MANAGING CLOUD INFRASTRUCTURE WITH TERRAFORM
Terraform is a great way to manage cloud infrastructure, allowing engineers to declaratively state a desired infrastructure configuration in code that can be version controlled. AWS, Google, and Azure all have similar offerings, but they are limited to managing resources within their clouds. Since Terraform supports many different cloud infrastructure providers (as well as other providers), it’s a perfect choice for a multi-cloud architecture.

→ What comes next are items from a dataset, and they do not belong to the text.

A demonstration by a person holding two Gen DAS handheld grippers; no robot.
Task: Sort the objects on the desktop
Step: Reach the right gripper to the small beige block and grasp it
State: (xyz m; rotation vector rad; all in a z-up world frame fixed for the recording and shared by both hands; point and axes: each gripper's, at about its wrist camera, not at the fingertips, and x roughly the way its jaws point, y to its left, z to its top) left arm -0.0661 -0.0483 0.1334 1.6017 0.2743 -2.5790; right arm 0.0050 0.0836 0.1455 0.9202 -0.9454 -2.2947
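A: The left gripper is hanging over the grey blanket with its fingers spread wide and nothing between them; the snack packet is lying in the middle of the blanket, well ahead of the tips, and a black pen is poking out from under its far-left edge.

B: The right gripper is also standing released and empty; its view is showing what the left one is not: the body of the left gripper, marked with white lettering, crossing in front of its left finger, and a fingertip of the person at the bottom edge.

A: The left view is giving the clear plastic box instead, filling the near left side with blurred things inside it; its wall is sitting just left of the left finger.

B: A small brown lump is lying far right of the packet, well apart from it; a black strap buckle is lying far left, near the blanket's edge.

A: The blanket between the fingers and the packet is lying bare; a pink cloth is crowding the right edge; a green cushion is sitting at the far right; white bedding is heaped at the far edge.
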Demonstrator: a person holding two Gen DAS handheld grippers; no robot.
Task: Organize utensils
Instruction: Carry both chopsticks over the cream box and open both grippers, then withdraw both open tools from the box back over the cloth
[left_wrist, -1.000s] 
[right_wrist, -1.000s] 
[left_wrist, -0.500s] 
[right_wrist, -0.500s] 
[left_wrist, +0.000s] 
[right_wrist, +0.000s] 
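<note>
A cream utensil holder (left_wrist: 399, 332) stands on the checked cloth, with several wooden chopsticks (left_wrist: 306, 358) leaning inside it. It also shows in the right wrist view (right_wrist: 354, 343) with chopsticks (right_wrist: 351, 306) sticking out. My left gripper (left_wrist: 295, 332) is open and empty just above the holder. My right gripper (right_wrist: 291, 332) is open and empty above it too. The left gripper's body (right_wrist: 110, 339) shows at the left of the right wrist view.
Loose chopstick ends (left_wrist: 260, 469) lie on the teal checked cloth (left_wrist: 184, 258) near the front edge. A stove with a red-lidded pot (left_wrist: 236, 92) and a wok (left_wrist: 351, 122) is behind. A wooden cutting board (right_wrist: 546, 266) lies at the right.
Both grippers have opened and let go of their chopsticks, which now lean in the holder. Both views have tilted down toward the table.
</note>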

Now is a good time to stop and talk about our desired network architecture. Since AWS is where our shared private resources reside, it will serve as a hub. We can peer other VPCs in AWS with this hub VPC to get access to the private resources, and site-to-site VPNs will connect the other clouds to this AWS hub VPC. Note that each site-to-site VPN connection has two VPN tunnels configured for high availability. AWS will also host DNS that other clouds can access to resolve AWS private hostnames. For this, we’ll use AWS Simple AD. This works for the configuration described here, but for more complicated networks, you may need to run your own DNS. The resulting network looks like this:
We’ll walk through creating all of this, except for the “resources” in each cloud’s private subnet, using a sample Terraform project hosted here in GitHub. Looking at the Github repository, the root directory has the main Terraform entry point and required variables, as well as a number of modules. There are AWS modules for the directory service and VPC plus Google Cloud and Azure modules for virtual networks. The VPN module contains the infrastructure that connects the 3 networks together.
START BY CONFIGURING THE CSPs IN TERRAFORM
To begin, we need to configure the various providers in Terraform in the providers.tf file. For simplicity, we will assume a shared credentials file or environment variable authentication for AWS, CLI authentication for Azure, and a service account key file for Google Cloud. Since Google Cloud DNS private forwarding is a beta feature in Google Cloud, we also need to configure the google-beta provider.
Next, we’ll create a simple AWS VPC with one public and one private subnet using the included VPC module. This also configures public and private route tables that will be used in the VPN configuration.
Then, we’ll set up the AWS Simple AD service, which we’ll use as a way to share internal DNS records with Azure and Google Cloud. For simplicity here, the module assigns the first two availability zones to the service.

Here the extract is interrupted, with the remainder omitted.